Date: Jan 9, 2013 2:56 AM
Subject: Degrees of freedom (DF) in normality test
I did a simple linear regression (SLR) on 2 equal-length vectors of
data, then subjected the residuals to a Normal Probability Plot (NPP,
http://en.wikipedia.org/wiki/Normal_probability_plot). The fit was
good, and there was no gross concavity, convexity, or "S" shape to
indicate skew or excess kurtosis.
From web browsing, I found that the mean and the standard deviation of
the normal distribution that is being tested for can be estimated by
the y-intercept and the slope of the NPP. In other words, a 2nd SLR
is performed on the residuals NPP scatter graph.
I am at a loss as to how to resolve a discrepancy. The estimate of
*standard deviation* of the residuals comes from slope of the NPP.
This should correspond to the standard error of the estimate from the
SLR on the 2 vectors of data. Shouldn't it?? It doesn't. There is a
notable error of about 5% (N=16 data points, yes I know it's a small
sample). I don't know which is the correct result. I am using
Excel's linear regression LINEST, but as will be clear, that's not all
that relevant to the problem since I can read their documentation to
ensure that they conform with textbook theory.

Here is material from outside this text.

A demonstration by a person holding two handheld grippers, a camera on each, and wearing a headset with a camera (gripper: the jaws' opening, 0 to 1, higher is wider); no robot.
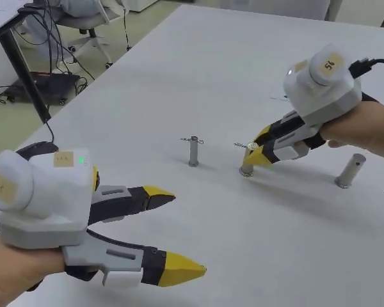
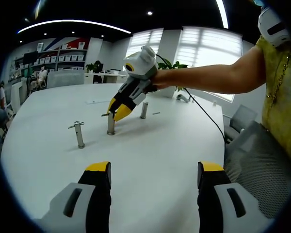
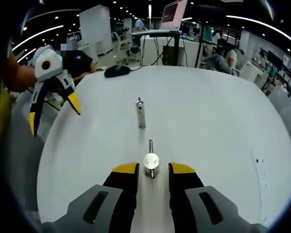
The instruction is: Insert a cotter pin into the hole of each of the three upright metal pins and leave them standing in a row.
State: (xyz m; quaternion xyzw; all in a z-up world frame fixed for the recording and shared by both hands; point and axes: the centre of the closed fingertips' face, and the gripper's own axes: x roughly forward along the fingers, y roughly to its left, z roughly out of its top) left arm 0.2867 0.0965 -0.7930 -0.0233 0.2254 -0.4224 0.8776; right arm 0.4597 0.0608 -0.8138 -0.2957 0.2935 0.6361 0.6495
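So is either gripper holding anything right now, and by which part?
Nothing is held. The left gripper is open and empty. The jaws of the right gripper flank the top of the middle pin, with gaps on both sides.

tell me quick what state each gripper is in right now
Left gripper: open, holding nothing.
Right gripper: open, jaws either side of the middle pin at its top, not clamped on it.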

Part of this discrepancy can be explained by the fact that the formula
for the normal order statistic means is approximate (see the NPP
wikipedia page), but I suspect that it's not the main culprit because
the estimated *mean* of the residuals was highly accurate (in the
order of 1e-17, ideally zero).
I decided to manually calculate the estimate of the standard deviation
for residuals. This is simply the sum of the square (SS) of the
residuals (SSres), normalized by the DF, then square-rooted.
According to the SLR theory, the DF should be N-2 because one degree
is in getting the mean of the independent variable, and another is
lost in getting the mean of the dependent variable. I manually
verified that this is in fact what is done by Excel's SLR.
The alternative is to look at the NPP problem completely separately
from SLR problem. This is simply estimating a population standard
deviation from a sample. The sample consists for the residuals from
the SLR problem, this fact is not used. The DF in such a process is
For the estimation of standard deviation for the residuals (not just
for the sample, but for the whole hypothetical population), which DF
is theoretically correct, N-1 or N-2? As a disclaimer, I should say
that using N-1 gives a greater discrepancy from the SLR than even the
NPP yields. So it doesn't really help dispel the discrepancy. Be
that as it may, however, I'm still interested in what is the
theoretically correct choice for DF.
P.S. I'm not interested in the Maximum Likelihood approach for the
time being. Better to get a good understanding of the why's for one
approach before broaching another approach.